Foto: APA / dpa / Michael Kappeler

Moskau/Berlin/Helsinki – Nach der Festnahme des russischen Regierungskritikers Alexej Nawalny stoßen westliche Länder mit ihrer Forderung nach sofortiger Freilassung des 44-Jährigen im Kreml auf taube Ohren. Nach dem Flug von Berlin nach Moskau am Sonntag hatte von Nawalny zunächst jede Spur gefehlt. Am Montag fand er sich plötzlich vor einem Gericht in einem Polizeigebäude wieder. Dort machte ihm die russische Justiz einen Eilprozess – und verurteilte ihn zu 30 Tagen Haft, weil er gegen Meldeauflagen aus einem früheren Prozess verstoßen habe.

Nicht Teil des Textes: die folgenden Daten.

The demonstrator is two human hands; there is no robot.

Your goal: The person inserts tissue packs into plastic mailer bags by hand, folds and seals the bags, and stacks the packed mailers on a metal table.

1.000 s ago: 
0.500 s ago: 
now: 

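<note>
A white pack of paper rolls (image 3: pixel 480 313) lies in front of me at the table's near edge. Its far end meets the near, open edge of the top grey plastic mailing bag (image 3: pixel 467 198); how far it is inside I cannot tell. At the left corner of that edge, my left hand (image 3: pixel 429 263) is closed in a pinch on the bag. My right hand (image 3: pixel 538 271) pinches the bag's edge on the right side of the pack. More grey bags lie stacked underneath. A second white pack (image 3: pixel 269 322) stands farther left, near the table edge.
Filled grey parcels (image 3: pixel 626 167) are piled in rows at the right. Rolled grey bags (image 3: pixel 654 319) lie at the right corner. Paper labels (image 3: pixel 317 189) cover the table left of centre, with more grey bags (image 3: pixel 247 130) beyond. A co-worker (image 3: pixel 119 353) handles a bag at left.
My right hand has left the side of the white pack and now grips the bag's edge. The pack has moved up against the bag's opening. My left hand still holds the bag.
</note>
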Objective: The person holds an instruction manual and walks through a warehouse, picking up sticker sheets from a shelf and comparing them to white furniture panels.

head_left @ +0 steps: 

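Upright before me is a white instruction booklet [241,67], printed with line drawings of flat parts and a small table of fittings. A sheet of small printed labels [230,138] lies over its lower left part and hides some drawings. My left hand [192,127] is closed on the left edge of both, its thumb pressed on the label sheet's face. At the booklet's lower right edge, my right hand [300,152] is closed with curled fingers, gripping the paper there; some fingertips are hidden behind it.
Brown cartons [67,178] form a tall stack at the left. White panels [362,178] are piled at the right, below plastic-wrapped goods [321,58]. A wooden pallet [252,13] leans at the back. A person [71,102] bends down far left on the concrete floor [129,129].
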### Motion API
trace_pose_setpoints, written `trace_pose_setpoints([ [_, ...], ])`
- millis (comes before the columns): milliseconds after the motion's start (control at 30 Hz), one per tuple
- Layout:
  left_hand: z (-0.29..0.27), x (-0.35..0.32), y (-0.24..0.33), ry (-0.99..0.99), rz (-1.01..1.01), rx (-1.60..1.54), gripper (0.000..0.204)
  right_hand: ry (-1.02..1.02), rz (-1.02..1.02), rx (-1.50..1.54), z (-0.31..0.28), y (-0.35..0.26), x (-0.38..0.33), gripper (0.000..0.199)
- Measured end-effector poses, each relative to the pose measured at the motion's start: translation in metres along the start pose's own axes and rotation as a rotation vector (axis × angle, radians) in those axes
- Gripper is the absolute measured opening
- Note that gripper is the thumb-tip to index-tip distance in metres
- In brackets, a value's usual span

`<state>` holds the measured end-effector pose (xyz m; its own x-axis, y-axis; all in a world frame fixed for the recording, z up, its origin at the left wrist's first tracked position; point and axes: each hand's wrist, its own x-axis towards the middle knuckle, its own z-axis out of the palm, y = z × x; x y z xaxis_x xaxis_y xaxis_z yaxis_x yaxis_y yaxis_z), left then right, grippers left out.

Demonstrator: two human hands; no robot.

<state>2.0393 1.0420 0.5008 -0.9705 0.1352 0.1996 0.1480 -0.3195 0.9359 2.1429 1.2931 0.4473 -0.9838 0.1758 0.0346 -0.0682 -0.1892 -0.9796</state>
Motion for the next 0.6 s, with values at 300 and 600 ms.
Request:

Nawalny werde bis 15. Februar in Gewahrsam bleiben, sagte seine Sprecherin. Zuvor hatte die russische Staatsanwaltschaft nach Angaben eines Nawalny-Vertrauten einen entsprechenden Antrag gestellt.

Vorgangsweise "beispiellos"

Juristen kritisierten das Verfahren als beispiellos – selbst für russische Verhältnisse. In einem Twitter-Video beklagte Nawalny, dass die russische Justiz eine neue Stufe der Gesetzlosigkeit erreicht habe. "Ich habe oft gesehen, wie der Rechtsstaat ins Lächerliche gezogen wird, aber dieser Opa in seinem Bunker fürchtet sich inzwischen so sehr (...), dass nun einfach der Strafprozesskodex zerrissen und auf die Müllhalde geworfen wird", sagte Nawalny in dem improvisierten Gerichtszimmer. Mit "Opa in seinem Bunker" meint Nawalny den russischen Präsidenten Wladimir Putin. "Es ist unmöglich, was hier passiert."

Ohne Vorbereitung

Nawalnys Anwälte hatten ein Schreiben über den Beginn einer Gerichtsverhandlung in dem Polizeigebäude erhalten, die umgehend eröffnet wurde, ohne dass sich jemand hätte vorbereiten können. Zuvor hatten seine Anwälte und Mitarbeiter erklärt, dass von dem Oppositionellen jede Spur fehle. Die Anwältin Olga Michailowa beklagt seit Sonntagabend, dass sie ihren Mandanten nicht betreuen dürfe. Sie werde nicht zu ihm gelassen, sagte sie dem Radiosender Echo Moskwy. Michailowa hatte Nawalny am Flughafen Scheremetjewo am Sonntag zwar gesehen, Uniformierte verwehrten ihr allerdings, ihn zu begleiten, wie auf einem Video zu sehen war.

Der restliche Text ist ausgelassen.